The lines of the records that include "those" should all be copied.

- Opening Delimiter -

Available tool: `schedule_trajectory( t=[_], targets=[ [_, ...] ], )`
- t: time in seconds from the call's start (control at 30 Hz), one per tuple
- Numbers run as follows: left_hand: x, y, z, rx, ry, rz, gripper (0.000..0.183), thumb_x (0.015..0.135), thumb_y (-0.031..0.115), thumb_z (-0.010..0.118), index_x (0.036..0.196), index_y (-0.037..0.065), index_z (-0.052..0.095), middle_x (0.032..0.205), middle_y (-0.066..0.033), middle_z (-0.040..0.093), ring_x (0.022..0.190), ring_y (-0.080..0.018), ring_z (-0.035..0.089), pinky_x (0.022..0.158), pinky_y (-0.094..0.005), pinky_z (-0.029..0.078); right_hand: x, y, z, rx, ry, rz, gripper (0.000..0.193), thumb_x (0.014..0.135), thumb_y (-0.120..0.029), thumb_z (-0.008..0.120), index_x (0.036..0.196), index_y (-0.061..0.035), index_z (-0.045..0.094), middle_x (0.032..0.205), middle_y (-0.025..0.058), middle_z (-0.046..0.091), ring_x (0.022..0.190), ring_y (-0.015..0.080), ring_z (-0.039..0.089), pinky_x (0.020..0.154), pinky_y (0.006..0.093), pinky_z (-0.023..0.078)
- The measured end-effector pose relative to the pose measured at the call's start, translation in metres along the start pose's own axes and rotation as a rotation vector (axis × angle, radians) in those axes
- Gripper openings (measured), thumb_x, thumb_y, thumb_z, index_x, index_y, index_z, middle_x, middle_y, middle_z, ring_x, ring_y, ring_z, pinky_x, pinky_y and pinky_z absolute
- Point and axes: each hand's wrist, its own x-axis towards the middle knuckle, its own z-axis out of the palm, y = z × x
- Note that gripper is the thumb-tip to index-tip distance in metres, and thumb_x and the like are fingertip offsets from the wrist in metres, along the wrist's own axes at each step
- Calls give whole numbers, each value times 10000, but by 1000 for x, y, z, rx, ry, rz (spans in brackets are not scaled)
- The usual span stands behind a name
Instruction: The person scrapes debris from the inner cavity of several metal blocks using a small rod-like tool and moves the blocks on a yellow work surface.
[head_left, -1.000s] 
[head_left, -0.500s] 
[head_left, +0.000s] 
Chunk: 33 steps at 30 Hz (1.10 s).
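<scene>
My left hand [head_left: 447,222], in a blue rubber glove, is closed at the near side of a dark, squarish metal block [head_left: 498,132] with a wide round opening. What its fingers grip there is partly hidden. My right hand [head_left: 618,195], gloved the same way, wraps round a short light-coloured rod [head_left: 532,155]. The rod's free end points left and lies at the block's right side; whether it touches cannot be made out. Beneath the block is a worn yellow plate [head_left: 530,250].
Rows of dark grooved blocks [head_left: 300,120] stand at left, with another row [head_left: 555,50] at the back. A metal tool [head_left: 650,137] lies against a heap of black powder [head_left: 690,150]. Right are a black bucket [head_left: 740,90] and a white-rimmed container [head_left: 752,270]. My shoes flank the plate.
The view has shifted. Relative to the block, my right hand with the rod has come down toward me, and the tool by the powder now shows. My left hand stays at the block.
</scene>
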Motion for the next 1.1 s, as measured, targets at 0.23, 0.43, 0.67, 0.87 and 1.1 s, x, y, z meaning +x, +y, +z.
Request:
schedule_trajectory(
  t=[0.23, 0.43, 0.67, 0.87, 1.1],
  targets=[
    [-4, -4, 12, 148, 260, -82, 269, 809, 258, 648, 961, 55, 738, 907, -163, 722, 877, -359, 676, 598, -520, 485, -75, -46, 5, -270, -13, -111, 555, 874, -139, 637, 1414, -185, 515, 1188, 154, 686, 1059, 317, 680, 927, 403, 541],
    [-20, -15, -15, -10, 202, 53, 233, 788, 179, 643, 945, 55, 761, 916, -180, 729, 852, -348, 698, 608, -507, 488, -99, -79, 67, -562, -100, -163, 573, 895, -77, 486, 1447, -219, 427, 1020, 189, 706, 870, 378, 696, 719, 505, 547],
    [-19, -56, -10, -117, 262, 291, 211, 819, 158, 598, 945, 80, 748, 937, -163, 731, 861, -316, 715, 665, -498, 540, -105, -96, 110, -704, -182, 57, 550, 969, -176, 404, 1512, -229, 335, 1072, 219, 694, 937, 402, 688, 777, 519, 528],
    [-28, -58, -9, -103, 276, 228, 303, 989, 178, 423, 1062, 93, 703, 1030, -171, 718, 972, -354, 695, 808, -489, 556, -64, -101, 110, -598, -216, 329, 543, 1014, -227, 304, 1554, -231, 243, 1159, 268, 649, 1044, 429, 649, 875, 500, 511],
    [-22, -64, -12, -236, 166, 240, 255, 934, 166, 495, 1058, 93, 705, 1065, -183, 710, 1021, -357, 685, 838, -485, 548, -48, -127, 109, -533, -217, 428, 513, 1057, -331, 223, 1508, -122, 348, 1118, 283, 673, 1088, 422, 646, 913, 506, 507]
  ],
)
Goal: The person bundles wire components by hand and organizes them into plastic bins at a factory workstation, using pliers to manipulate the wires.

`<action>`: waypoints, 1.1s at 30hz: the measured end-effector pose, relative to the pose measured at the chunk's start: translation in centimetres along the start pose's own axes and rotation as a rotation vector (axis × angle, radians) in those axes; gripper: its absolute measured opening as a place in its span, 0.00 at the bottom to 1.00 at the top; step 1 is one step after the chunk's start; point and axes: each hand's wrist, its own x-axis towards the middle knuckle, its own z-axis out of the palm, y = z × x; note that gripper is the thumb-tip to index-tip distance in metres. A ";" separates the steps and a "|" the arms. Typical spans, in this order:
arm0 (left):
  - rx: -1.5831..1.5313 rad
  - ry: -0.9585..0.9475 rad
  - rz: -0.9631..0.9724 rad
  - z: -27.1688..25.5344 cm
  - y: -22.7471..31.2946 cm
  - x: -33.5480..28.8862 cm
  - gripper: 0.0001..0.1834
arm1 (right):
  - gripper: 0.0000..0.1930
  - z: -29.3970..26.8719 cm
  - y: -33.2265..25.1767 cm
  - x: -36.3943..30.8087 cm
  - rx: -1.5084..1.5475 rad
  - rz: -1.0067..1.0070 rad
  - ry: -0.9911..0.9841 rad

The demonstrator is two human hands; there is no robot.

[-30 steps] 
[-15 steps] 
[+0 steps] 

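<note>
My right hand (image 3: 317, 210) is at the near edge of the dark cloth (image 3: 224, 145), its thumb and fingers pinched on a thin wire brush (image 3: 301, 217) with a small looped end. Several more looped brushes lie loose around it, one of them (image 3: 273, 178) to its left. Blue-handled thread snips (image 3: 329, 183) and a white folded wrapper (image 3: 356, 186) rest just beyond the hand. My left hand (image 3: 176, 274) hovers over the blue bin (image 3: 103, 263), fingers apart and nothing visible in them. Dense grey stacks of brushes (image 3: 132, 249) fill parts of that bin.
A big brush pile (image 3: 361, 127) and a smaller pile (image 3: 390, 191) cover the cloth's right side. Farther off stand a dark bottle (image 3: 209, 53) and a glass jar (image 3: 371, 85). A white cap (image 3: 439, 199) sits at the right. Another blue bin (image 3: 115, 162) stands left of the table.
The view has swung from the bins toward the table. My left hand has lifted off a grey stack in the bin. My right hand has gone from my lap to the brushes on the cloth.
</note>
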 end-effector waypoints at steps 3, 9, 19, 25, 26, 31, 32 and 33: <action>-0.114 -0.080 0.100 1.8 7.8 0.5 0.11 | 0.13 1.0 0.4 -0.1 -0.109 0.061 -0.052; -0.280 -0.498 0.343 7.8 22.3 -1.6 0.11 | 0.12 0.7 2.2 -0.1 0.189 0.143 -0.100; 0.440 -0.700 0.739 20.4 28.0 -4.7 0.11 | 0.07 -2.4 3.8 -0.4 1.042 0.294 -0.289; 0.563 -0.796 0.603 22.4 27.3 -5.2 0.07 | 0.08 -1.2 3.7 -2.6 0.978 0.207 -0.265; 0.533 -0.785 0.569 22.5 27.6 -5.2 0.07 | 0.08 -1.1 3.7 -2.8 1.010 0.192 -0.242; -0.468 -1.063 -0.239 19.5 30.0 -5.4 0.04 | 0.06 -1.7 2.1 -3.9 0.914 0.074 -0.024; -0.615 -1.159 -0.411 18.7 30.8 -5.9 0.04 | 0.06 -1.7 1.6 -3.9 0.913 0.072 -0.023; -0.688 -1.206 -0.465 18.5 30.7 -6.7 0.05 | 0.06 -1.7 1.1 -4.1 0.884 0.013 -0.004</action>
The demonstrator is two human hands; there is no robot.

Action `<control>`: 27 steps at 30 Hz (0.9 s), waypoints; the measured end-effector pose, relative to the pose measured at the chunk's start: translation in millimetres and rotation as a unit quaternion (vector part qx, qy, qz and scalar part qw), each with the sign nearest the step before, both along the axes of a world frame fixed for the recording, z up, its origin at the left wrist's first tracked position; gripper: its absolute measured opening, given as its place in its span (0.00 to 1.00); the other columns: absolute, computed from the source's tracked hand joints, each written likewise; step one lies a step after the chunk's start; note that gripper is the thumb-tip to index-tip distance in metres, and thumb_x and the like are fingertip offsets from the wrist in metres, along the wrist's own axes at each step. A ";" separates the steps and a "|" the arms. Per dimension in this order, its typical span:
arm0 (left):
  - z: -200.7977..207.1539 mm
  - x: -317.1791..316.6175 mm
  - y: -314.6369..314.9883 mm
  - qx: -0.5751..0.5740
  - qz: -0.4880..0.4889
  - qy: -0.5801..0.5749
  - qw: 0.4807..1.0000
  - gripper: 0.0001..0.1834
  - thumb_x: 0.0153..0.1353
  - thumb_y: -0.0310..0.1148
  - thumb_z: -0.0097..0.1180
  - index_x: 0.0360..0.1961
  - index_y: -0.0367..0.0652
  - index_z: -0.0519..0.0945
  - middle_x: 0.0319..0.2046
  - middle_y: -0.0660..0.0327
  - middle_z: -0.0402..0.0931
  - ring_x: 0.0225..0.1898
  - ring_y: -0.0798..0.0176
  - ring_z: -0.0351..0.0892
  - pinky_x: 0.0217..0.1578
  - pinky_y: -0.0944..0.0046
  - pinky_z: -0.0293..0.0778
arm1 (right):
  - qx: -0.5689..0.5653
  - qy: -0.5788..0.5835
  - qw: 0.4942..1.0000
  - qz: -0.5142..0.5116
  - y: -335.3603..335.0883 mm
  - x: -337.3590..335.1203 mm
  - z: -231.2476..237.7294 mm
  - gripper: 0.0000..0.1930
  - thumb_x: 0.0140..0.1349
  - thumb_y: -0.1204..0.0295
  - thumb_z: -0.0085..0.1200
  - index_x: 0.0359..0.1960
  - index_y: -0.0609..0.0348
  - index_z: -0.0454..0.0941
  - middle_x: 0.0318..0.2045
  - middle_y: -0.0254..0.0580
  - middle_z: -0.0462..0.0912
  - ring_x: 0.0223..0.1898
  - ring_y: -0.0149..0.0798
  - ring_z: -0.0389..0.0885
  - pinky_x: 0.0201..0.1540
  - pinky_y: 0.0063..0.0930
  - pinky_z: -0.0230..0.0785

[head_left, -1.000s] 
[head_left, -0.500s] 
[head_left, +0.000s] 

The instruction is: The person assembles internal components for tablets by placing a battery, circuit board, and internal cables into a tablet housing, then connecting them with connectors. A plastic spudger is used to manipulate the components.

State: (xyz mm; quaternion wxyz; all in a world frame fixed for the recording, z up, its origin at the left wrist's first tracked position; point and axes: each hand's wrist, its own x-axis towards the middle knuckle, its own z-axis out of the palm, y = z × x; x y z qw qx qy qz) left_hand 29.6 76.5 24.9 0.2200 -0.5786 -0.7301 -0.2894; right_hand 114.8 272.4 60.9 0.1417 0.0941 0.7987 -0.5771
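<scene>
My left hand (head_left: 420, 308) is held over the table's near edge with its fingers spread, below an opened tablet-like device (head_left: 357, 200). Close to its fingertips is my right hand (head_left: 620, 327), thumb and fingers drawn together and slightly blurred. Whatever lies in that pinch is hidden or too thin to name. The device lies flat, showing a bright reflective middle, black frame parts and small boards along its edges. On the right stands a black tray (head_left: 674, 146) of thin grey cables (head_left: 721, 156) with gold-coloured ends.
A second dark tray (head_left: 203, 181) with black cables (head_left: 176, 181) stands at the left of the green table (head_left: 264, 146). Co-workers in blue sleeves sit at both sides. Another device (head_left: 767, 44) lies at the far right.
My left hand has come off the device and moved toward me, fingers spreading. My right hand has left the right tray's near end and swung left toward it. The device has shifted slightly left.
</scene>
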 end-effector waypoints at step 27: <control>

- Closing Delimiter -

Solved problem:
- The measured end-effector pose relative to the pose measured at the call's start, translation in metres along the start pose's own axes and rotation as a rotation vector (axis × angle, radians) in those axes
`<action>`: waypoints, 1.1s at 30hz: the measured end-effector pose, relative to the pose measured at the chunk's start: translation in centimetres along the start pose's own axes and rotation as a rotation vector (axis × angle, radians) in those axes; gripper: its absolute measured opening as a place in its span, 0.00 at the bottom to 1.00 at the top; step 1 is one step after the chunk's start; point and axes: each hand's wrist, its own x-axis towards the middle knuckle, its own z-axis out of the palm, y = z × x; note that gripper is the thumb-tip to index-tip distance in metres. A ";" separates the steps and a "|" the arms. Typical spans, in this order:

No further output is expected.